The second reason applies to those who have dedicated much of their time investigating ‘living plesiosaurs’ and may have developed faith in the idea. In a personal article by Bauer, he describes his involvement searching for Nessie and reveals a touching emotional tie with his subject matter. He claimed that photographic proof was “no longer important to me…No such proof could add to the gifts that had already come to me through the mediation of Nessie”. While proof may not be important to Bauer, it is important to me.

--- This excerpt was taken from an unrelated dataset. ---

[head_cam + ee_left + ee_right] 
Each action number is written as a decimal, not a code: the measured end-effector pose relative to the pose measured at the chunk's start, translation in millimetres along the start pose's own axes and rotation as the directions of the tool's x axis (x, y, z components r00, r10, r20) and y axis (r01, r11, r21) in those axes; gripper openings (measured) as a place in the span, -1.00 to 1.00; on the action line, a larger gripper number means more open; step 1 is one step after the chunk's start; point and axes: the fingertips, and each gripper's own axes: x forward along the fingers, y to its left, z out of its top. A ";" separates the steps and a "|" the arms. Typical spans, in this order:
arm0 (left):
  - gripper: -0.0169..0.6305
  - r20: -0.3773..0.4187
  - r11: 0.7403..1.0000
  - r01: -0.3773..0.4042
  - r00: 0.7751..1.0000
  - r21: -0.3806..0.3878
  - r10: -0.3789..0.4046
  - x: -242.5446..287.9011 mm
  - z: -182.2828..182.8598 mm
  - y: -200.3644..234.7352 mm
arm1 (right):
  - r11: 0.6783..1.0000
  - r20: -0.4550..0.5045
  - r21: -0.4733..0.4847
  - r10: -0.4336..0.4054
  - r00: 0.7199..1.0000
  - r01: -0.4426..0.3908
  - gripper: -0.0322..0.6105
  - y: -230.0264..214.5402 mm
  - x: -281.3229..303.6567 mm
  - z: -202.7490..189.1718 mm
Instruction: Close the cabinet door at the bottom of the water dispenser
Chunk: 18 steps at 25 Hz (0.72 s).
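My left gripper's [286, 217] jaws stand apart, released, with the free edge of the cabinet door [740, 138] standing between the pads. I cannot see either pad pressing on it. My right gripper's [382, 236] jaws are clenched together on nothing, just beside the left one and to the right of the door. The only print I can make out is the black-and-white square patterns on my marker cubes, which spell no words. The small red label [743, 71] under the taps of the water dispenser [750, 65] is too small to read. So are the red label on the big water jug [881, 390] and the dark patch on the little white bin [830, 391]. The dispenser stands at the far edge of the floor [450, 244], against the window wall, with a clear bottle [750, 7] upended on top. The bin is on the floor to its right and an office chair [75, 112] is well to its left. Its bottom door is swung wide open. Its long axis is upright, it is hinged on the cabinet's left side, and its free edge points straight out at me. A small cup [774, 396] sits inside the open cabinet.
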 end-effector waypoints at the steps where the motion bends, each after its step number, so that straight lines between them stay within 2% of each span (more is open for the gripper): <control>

The third and potentially dangerous agenda is creationism and anti-evolution propaganda. Given that all of the evidence indicates plesiosaurs are extinct and that the youngest plesiosaur specimens in the fossil record date to 65 million years ago, it is easy to understand how a creationist might perceive the existence of living plesiosaurs as evidence against evolution and for a young Earth. In reality, the discovery of living plesiosaurs would not threaten evolutionary biology. Organisms may evolve at extremely slow rates, as has been documented in numerous organisms. Creationists may also believe that the discovery of living plesiosaurs would cause geologists to rethink the age of the Earth, but the distribution of fossils throughout the rock record has no impact on the absolute dates of the rocks. Unfortunately, not everyone understands, wants to understand, or accepts, the robust science in support of evolution and the age of the eEarth. For these people, the propaganda for living plesiosaurs must seem quite convincing, and I hope they find this article for at least a little perspective.

Acknowledgements
I would like to thank Phillip O’Donnell for reminding me to write this article and Henry Bauer for making much of his published work freely available online. Thanks also to Nizar Ibrahim for comments, and everyone at cryptozoology.com who commented on this article. Cheers guys!

References
Bauer, H. H. 1988. Loch Ness Odyssey, Snowy Egret, 51, 8–15
Bauer, H. H. 2002a. The case for the loch ness ‘monster’: the scientific evidence. Journal of Scientific Exploration, 16, 225-246.
Bauer, H. H. 2002b. Common knowledge about the Loch Ness Monster. Journal of Scientific Exploration, 16, 455-477.
Robinson, J, A. 1975. The locomotion of plesiosaurs. N. Jb. Geol. Palaeont. Abh. 149, 286-332.
Scott P. and Rines R. 1975. Naming the Loch Ness monster. Nature 258, 466-468.
Kuban, G. J. 1997. Sea-monster or shark? An analysis of a supposed plesiosaur carcass Netted in 1977. Reports of the National Center for Science Education 17, 16-28.